The most striking example is the pitching staff. Glasnow and Kershaw, of course, were done for the year before the postseason began. Young prospects Emmet Sheehan and River Ryan were sidelined early in the season, and former All-Stars Tony Gonsolin and Dustin May were never available – although the prospect of Gonsolin as a late-season addition was tempting for a while. Bobby Miller essentially came off the roster after his own stint at Illinois, and Buehler wasn't always the same big-game pitcher we'd become accustomed to.

Pitching is important. But there were also injuries to position players. Muncy was out for a long time. Betts broke a bone in his hand when he was hit by a pitch in mid-June. Lux, who missed the entire 2023 season with a knee injury, needed time to get back into the swing of things.

And there were these ghosts. Lost in four games to the Padres in a 2022 NLDS. In 2023, Arizona was defeated. Both came after 100-win seasons, and the fallout undoubtedly led to the spending spree last winter for a franchise for which winning the World Series is the only acceptable outcome.

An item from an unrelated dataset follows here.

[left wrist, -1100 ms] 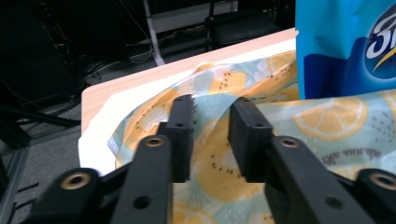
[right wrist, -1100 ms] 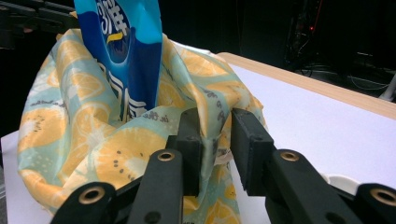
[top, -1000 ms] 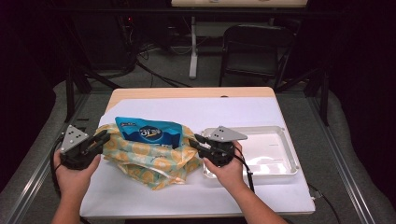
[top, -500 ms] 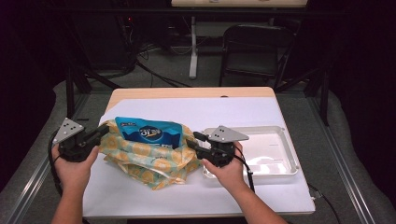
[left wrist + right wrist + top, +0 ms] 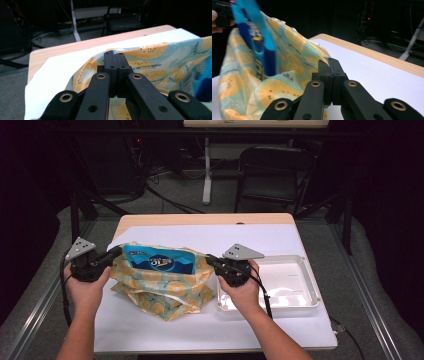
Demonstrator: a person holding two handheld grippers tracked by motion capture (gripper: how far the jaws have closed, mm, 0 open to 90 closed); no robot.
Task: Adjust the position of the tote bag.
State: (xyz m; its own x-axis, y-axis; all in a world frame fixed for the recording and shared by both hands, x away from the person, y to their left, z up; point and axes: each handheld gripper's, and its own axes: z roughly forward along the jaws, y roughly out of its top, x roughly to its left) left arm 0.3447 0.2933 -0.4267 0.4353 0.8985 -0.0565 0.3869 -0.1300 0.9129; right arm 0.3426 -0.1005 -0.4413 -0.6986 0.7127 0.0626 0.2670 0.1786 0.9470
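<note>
High view: a lemon-print cloth bag (image 5: 162,287) lies on the white-covered table (image 5: 165,332), just left of a clear tray (image 5: 302,285); a blue packet (image 5: 159,261) stands in its mouth; the left gripper (image 5: 116,253) has its jaws clamped on the bag's left rim; the right gripper (image 5: 210,259), jaws just closed, pinches the right rim.

A soft, matt printed cloth bag (image 5: 165,287) is seen holding a glossy blue plastic packet (image 5: 159,260) on a counter (image 5: 200,220) of pale wood covered with matt white paper (image 5: 280,240), a clear glossy plastic tray (image 5: 295,292) at 3 o'clock.
</note>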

Things could still get bloody on Friday night, and if not, then somewhere in the future. But they gave themselves a chance.

“There were periods where we lived up to expectations, but for most of the season we as a group underperformed and were able to win the division,” Hernández said. “I was a little shaky for a second, but here we are.”

And maybe the big guns are starting to come out. Betts' home run in the first inning – a 403-foot shot to center field that provided the first indication that Padres starting pitcher Dylan Cease was off track – ushered in his second straight two-hit night, a sign that the 0-for-22 postseason slump he sustained in Game 3 could be a thing of the past.

“I just want to do my part,” Betts said in the interview room afterwards. “I’m not trying to win the game for us. And we have a lot of people who can win games for us. I just want to do my part in the team. And that’s all I focused on.”

There are now twenty-five other guys supporting him in this clubhouse.

“I know he had some struggles in the postseason, but he's still one of the best players in baseball,” infielder Max Muncy said. “He has been an incredible player in the past in the postseason and had a rough patch.

“I think the biggest thing for him was getting that out of his head, and now that he's had a few hits, he can go back to being Mookie Betts. … I tell him every time they leave (Shohei Ohtani) to pitch him: 'Hey, you get $400 (million) too, bro.' 'You're still one of the best players.' Sometimes you have to just being reminded that you are who you are.”